In einer Stellungnahme vom 03.10.2016 zum Entwurf des Finanzmarkt-Geldwäsche-Gesetz (FM-GwG) regt die Wirtschaftskammer Österreich (WKÖ), Bundessparte Bank und Versicherung, unter anderem die Einrichtung eines inländischen PEP-Registers an. Für den Staat sei es leicht möglich, ein PEP-Register mit guter Datenqualität zur Verfügung zu stellen. Die WKÖ rügt, dass die verfügbare Datenqualität in den PEP-Listen oftmals kein eindeutiges Zuordnungskriterium für den maschinellen Abgleich der Daten enthalte (so sei das Geburtsdatum als eindeutiges Kriterium nur bei ca. 25-30% der gelisteten Personen vorhanden). Dadurch entstünde eine hohe Anzahl an „Pseudotreffern“, die in der Folge zumeist händisch mit beträchtlichem Aufwand nachbearbeitet werden müssen.

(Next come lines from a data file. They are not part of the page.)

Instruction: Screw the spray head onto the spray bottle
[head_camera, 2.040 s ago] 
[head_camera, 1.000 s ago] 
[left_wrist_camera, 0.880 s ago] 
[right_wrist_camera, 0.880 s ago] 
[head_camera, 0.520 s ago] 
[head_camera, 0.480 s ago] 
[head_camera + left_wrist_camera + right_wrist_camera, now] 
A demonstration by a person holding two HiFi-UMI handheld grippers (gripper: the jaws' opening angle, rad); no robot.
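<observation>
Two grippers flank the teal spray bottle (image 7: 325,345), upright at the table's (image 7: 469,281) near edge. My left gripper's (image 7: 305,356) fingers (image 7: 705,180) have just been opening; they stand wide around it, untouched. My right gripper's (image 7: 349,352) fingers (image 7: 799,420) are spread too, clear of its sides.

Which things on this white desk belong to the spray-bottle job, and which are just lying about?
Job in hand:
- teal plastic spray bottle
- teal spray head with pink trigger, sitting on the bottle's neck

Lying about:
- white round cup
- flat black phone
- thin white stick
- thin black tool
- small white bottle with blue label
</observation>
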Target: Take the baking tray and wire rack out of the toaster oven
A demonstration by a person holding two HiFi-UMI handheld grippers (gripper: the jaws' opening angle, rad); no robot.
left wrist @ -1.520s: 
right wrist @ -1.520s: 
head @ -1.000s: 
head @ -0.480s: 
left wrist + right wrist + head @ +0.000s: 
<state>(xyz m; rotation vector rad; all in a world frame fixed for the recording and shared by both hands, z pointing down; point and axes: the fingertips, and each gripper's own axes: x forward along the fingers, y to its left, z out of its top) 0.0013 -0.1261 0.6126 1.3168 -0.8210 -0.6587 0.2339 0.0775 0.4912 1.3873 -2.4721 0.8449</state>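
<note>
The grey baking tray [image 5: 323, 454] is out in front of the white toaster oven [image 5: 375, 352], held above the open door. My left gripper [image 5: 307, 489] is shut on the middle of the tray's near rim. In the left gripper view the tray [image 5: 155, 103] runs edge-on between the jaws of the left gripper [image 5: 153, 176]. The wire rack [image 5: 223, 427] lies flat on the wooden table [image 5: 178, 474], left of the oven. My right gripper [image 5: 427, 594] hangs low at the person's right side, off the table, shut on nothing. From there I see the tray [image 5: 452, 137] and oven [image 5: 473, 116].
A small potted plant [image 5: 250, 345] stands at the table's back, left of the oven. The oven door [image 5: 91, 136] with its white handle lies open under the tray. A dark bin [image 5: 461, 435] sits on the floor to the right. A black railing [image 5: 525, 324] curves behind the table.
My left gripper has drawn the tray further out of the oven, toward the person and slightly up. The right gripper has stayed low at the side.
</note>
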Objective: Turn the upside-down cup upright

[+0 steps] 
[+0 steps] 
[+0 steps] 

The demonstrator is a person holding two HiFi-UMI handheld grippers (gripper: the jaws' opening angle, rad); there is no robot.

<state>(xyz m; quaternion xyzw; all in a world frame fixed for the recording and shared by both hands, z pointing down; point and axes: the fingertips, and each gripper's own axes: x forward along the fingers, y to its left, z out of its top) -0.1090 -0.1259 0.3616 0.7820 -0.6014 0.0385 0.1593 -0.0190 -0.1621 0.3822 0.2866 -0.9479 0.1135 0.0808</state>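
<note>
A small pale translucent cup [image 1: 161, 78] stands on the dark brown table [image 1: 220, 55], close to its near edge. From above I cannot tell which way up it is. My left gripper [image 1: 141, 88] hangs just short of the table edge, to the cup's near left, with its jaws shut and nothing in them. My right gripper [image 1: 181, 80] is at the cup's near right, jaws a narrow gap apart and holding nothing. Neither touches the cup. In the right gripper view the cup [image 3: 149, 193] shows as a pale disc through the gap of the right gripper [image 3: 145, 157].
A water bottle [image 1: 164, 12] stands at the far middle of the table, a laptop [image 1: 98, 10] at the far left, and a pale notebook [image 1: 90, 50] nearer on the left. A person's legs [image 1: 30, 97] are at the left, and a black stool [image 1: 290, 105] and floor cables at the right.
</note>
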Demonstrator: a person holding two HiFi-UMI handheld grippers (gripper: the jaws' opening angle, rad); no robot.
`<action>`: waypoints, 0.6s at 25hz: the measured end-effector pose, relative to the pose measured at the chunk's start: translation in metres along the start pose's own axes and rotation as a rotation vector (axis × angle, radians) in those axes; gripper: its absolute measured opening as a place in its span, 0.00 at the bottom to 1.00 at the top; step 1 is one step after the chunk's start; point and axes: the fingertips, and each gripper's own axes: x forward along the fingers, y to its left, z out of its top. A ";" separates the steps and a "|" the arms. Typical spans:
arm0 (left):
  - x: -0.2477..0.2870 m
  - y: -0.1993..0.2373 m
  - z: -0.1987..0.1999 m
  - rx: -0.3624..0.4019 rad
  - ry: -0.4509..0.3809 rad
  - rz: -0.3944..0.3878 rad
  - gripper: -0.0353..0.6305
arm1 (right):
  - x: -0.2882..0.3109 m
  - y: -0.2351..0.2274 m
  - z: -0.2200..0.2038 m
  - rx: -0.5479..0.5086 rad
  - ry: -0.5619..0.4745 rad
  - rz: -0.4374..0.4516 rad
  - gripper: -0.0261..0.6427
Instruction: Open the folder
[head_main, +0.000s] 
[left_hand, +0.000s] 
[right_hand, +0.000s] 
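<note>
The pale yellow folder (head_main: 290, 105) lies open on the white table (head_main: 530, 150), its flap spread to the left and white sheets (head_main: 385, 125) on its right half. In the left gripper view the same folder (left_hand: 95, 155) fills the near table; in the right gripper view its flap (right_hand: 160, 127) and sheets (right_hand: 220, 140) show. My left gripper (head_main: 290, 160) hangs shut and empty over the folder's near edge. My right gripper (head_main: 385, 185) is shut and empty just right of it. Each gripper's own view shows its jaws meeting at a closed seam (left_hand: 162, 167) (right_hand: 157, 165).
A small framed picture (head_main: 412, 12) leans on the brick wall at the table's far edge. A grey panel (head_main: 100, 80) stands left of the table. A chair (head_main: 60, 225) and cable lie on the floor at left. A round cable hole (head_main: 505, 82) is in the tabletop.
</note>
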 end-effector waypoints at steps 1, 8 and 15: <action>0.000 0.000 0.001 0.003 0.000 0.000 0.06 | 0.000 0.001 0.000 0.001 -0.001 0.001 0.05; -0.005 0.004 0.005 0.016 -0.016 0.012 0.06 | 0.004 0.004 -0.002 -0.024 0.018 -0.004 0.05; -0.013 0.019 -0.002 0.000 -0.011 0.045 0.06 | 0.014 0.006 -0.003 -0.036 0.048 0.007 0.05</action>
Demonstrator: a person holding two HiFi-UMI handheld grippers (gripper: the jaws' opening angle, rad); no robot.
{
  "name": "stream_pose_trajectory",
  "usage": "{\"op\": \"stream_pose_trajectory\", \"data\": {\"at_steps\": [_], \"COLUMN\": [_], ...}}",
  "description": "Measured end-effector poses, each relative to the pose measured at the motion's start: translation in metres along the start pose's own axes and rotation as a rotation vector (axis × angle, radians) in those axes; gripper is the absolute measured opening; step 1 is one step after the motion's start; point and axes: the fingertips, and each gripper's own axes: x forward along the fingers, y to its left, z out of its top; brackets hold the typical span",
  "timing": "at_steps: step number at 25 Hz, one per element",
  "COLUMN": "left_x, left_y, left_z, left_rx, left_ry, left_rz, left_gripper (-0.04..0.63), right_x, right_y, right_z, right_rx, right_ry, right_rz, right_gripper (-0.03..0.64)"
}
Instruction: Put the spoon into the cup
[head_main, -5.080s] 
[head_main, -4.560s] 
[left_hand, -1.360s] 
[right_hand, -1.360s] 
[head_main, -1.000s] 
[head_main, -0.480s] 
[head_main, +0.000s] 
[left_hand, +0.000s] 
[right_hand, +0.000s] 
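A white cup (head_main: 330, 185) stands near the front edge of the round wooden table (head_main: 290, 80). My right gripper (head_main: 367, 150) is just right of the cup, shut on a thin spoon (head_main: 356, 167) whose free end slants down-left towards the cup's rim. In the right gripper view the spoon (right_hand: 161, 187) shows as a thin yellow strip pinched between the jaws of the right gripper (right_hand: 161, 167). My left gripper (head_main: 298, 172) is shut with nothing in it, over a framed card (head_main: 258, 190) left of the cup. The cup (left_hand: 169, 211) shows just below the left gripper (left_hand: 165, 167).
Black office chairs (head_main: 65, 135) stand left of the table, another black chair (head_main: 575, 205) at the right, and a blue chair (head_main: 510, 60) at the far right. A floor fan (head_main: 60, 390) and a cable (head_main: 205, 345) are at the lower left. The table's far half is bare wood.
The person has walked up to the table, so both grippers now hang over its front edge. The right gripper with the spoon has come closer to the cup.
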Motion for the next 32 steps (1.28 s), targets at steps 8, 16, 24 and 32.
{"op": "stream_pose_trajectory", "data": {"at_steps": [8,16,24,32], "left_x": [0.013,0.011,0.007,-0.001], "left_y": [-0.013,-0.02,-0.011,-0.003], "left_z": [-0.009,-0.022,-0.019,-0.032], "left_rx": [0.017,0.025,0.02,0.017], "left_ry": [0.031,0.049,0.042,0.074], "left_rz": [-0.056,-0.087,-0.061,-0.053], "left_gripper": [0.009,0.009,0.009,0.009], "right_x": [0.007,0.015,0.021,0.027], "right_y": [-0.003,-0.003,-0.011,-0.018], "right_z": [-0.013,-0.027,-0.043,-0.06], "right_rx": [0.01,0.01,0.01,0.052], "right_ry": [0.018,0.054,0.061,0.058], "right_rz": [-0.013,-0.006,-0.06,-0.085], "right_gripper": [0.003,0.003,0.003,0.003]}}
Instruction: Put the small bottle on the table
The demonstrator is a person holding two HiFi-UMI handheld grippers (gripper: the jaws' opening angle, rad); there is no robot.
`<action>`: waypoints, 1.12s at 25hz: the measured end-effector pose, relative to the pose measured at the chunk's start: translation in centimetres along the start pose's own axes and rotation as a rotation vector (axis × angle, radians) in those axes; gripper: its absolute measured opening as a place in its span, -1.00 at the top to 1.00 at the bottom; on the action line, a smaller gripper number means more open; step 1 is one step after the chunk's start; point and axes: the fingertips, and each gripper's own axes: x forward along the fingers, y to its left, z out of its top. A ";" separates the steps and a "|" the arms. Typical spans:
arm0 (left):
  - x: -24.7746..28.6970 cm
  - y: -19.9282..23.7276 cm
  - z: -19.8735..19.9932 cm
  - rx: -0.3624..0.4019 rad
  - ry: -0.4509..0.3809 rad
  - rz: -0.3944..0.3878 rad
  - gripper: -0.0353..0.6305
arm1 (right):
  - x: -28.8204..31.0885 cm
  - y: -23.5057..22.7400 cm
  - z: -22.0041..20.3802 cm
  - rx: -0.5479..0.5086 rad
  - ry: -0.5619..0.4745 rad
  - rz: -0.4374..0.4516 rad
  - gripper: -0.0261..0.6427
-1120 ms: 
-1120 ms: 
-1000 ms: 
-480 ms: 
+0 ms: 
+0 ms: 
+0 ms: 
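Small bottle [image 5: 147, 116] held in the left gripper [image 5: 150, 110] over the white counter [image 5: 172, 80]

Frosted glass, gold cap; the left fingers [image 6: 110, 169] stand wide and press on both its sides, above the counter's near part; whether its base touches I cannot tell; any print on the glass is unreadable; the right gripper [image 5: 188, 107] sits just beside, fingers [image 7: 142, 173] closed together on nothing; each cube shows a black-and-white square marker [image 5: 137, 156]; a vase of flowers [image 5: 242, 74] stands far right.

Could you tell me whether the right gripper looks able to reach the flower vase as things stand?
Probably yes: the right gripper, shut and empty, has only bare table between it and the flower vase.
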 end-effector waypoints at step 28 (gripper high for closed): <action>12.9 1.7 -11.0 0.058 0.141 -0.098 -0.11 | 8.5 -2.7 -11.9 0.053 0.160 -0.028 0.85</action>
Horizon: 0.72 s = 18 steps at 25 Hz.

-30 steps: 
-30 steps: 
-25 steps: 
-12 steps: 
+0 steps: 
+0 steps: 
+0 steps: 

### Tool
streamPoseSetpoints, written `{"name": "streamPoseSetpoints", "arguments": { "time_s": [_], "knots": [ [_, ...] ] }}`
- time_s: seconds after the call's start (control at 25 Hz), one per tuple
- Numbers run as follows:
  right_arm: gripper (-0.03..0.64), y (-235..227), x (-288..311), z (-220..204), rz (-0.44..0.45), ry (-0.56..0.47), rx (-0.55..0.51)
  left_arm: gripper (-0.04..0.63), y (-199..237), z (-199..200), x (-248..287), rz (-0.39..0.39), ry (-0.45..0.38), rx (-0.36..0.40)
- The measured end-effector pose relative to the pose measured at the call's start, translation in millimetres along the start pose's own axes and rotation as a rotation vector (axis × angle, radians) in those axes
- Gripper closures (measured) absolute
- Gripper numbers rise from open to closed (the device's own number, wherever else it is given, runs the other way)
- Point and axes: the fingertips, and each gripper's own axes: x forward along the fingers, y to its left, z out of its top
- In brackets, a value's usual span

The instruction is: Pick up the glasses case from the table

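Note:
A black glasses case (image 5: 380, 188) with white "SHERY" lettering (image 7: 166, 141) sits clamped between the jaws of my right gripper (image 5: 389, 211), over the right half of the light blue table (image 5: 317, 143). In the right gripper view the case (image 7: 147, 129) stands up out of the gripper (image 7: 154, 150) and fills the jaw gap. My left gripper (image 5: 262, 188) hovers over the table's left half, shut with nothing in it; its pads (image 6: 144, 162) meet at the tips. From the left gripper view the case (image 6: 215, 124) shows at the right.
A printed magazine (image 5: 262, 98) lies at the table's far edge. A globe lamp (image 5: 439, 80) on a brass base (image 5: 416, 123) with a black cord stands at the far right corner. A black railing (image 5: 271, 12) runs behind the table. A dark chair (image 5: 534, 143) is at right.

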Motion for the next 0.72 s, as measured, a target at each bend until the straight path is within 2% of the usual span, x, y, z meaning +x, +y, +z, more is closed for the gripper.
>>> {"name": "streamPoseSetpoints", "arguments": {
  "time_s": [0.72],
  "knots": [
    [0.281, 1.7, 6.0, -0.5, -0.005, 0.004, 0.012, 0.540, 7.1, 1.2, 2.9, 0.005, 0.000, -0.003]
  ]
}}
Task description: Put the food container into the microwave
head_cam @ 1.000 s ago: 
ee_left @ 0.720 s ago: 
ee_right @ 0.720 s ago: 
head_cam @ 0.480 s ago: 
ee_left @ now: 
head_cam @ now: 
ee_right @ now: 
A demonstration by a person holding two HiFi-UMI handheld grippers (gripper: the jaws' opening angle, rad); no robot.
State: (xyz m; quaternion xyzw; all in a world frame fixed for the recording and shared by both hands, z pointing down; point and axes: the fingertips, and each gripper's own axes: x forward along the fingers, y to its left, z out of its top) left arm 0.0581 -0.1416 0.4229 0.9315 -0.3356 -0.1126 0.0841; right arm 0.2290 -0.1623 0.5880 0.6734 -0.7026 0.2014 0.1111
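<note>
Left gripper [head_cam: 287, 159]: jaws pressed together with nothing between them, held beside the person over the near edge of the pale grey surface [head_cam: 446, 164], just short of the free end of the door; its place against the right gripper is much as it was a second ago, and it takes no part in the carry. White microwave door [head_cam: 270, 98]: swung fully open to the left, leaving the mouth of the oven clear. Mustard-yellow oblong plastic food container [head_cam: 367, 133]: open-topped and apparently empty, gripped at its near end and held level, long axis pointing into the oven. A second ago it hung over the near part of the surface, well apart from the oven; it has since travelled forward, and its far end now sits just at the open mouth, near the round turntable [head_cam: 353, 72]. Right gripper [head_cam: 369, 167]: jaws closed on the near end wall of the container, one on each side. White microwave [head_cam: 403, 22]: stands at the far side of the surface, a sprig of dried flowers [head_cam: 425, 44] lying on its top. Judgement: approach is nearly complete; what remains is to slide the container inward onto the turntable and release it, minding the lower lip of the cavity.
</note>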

Weiter empfiehlt die WKÖ, dass die Umsetzung des FM-GwG in Abstimmung mit allen anderen EWR-Ländern erfolgen solle, damit eine ausreichende Harmonisierung der Regelungen in allen Mitgliedsstaaten des EWR erzielt werden könne. Die WKÖ begründet diese Forderung mit möglichen kritischen Auswirkungen auf den Wirtschaftsstandort Österreich bei unzureichender Harmonisierung.

Die Forderungen der WKÖ sind zu begrüßen. In der Praxis scheitern Verpflichtete – gerade auch im Nicht-Finanzsektor – immer wieder an der Zuordnung von Personen als politisch exponiert (PEP – politisch exponierte Person). Ein entsprechendes Register würde den Verpflichteten die Identifizierung und Einhaltung der verstärkten Sorgfaltspflichten erleichtern.
Im Bereich des Datenschutzes hat die Europäische Union dessen Bedeutung durch Erlass der Europäischen Datenschutzgrundverordnung Rechnung getragen, die unmittelbar in jedem Mitgliedsland gilt. Wünschenswert wäre ein vergleichbares Vorgehen im Bereich der Bekämpfung von Geldwäsche und Finanzierung des Terrorismus. Dies würde ein harmonisiertes Vorgehen der EU-Mitgliedsstaaten mit den Mitgliedsstaaten der EFTA fördern. Die kriminellen Finanzströme sind längst international.